0
votes

Let’s say you have a bipartite graph G = (V, U, E)

v1 is connected to u1, u2, and u3

v2 is connected to u2 and u3

v3 is connected to u3.

By looking at the graph, I know that the minimum vertex covers are {v1, v2, u3} and {v1, u2, u3}, but I’m not sure how to use the bipartite matching/vertex cover algorithm to find this out. Here and Here

When I perform algorithm by hand, the output is just the trivial minimum vertex cover, all of V. Am I doing something wrong?

Edit:

The maximum matching for the graph are the edges (v1, u1), (v2, u2), and (v3, u3). Given the maximum matching, the next step is to start at an unsaturated vertex (a vertex that is not one of the endpoints of a matched edge)

But in this case all the vertices are saturated, so I don't know how to proceed.

1
"When I perform algorithm by hand, the output is just the trivial minimum vertex cover" Could you go into more detail? From what you've written, it's difficult to say anything other than that probably thousands of mathematicians and computer scientists have looked at this algorithm and accepted it as correct.David Eisenstat
I added more detail. I don't believe for a second that the algorithm is wrong. I'm missing something. I just don't know what it is yet.user3579473

1 Answers

0
votes

Konig's theorem has two directions. The easy direction, corresponding to weak linear programming duality, is that the vertex cover is at least as large as the matching. This is because, in every vertex cover, each matching edge has at least one of its endpoints present.

The hard direction of Konig's theorem, corresponding to strong LP duality, is that there exists a vertex cover where at most (i.e., exactly) one endpoint of each matching edge is present. The thrust of Wikipedia's current proof is to use the matching to construct a vertex cover greedily, showing that, if this algorithm gets stuck, then the allegedly maximum matching has an augmenting path (a contradiction). Every edge is incident to a matched vertex, so the unmatched vertices can be excluded from the cover. Their neighbors in turn must be included. Their neighbors' neighbors can be excluded, etc.
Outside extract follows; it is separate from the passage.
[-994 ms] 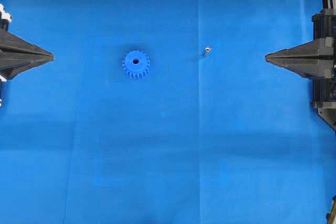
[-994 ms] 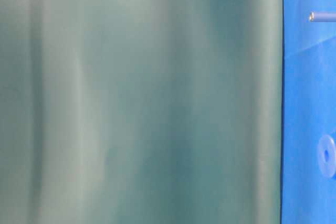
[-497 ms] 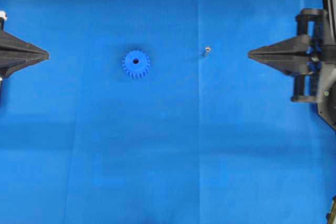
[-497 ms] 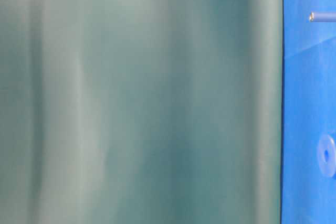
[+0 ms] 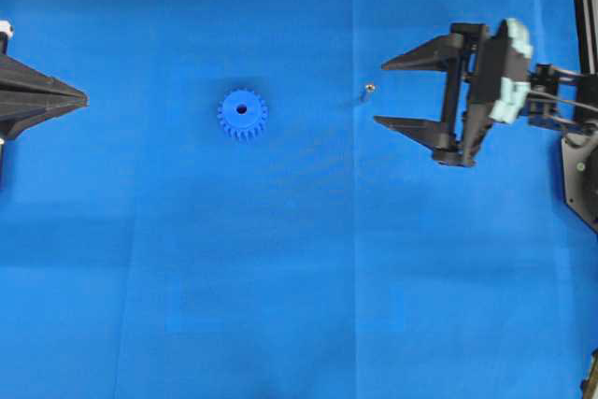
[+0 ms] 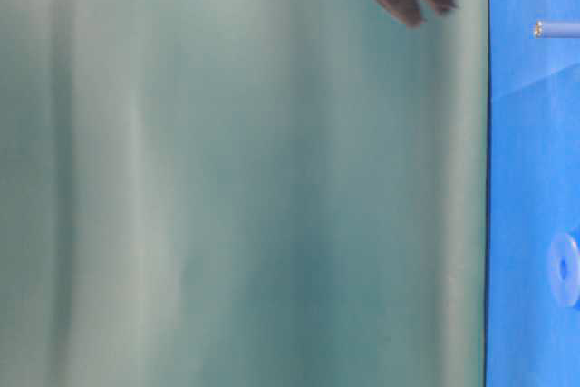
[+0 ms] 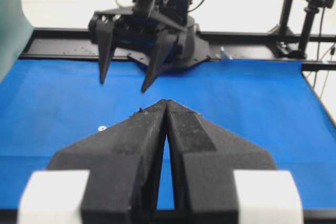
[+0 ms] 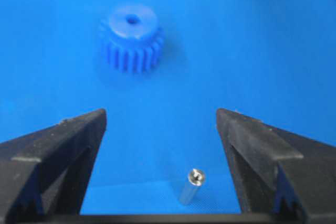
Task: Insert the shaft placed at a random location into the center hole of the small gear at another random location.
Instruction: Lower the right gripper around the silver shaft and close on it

You've noticed that this process sometimes fails to determine the status of each vertex. For this case, the Wikipedia editors write "If there is no such vertex, but there remain vertices not included in any previously-defined set Sk, arbitrarily choose one of these and let S2j+1 consist of that single vertex." One way to justify this step is as follows. Letting u be the chosen vertex and v be u's mate, we're pretending as though v's mate was not u but a newly created vertex u'. Then u is unmatched, so we reseed the algorithm by excluding u and cover the newly created edge u' -- v when we subsequently include v.